Report #71832
[bug\_fix] ImportError: cannot import name 'MyClass' from partially initialized module 'mymodule' \(most likely due to a circular import\)
Refactor to break the circular dependency. Options: 1\) Move the imported class/function to a separate third module that both original modules can import. 2\) Convert top-level imports to lazy imports \(move \`from .other import Thing\` inside the function that uses it\). 3\) Use \`if TYPE\_CHECKING:\` for type hints only. The root cause is that when module A imports B, Python executes B's top-level code; if B then imports A, A is already in sys.modules but hasn't finished executing, so its namespace is incomplete \(partially initialized\).
Journey Context:
You have \`models.py\` with \`from .database import db\_session\` at the top, and \`database.py\` with \`from .models import User\` at the top because it needs to reference the model in a query function. When you start the app, it crashes with 'ImportError: cannot import name 'db\_session' from partially initialized module 'database''. You try reordering imports and putting them at the bottom of files, but it seems random.

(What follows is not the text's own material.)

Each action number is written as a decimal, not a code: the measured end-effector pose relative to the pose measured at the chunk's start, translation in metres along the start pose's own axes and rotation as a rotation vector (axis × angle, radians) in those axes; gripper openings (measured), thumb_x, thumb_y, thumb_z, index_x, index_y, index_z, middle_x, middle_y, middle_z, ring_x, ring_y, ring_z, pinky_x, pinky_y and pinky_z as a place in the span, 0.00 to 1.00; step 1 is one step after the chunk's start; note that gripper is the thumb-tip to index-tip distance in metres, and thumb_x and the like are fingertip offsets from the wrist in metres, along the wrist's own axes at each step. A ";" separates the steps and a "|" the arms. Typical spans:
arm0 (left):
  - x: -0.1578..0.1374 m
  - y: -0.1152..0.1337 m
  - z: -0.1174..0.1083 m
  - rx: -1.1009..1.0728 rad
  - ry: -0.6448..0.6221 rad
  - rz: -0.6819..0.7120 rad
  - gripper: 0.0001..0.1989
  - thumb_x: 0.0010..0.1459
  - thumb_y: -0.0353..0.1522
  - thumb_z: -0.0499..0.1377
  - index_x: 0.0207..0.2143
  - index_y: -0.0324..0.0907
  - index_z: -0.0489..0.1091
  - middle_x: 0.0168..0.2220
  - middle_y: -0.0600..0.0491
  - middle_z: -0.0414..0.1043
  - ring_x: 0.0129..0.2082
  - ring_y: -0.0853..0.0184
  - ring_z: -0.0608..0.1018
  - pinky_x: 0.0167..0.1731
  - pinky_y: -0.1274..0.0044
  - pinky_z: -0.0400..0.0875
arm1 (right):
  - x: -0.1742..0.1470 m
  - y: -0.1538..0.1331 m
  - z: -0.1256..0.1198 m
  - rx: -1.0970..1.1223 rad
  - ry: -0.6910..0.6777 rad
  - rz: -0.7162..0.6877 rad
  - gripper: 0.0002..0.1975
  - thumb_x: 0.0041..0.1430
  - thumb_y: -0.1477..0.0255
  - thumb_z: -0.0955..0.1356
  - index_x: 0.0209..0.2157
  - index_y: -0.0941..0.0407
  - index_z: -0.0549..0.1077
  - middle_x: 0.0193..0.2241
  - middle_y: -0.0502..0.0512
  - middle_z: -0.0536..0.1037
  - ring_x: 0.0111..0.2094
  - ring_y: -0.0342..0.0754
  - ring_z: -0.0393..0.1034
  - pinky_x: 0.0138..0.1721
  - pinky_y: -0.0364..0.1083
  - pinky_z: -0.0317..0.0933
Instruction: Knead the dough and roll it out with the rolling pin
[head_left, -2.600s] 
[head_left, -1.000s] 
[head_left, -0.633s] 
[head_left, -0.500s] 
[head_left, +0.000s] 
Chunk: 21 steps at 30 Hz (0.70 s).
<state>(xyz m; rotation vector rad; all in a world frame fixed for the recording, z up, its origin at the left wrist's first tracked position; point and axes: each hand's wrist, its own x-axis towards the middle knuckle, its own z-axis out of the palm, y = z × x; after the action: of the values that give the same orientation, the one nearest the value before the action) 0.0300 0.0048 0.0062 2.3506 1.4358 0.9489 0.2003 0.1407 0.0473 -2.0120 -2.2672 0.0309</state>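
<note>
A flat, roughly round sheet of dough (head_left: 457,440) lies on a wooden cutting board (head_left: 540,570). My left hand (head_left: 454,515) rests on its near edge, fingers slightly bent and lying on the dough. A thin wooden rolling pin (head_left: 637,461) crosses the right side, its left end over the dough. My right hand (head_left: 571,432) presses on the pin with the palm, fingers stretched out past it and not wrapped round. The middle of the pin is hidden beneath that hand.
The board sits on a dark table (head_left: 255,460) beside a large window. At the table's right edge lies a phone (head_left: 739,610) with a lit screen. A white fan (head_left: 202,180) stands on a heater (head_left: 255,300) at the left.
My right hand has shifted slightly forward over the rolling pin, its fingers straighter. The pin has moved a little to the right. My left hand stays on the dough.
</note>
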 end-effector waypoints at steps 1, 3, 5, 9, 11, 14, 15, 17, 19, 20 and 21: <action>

You try absolute imports, same issue. You search and learn about circular imports. You refactor by creating a \`base.py\` containing the db\_session and base model class, which both models.py and database.py import, breaking the circle. Or you move the import inside the function in database.py that actually needs User, so the import happens at runtime after both modules are fully initialized. The key realization is that Python's import system executes modules on first import, so mutual top-level imports create a deadlock.
⚠ Workarounds are unverified - always check before running. Confirmations show what worked for others, not a safety guarantee.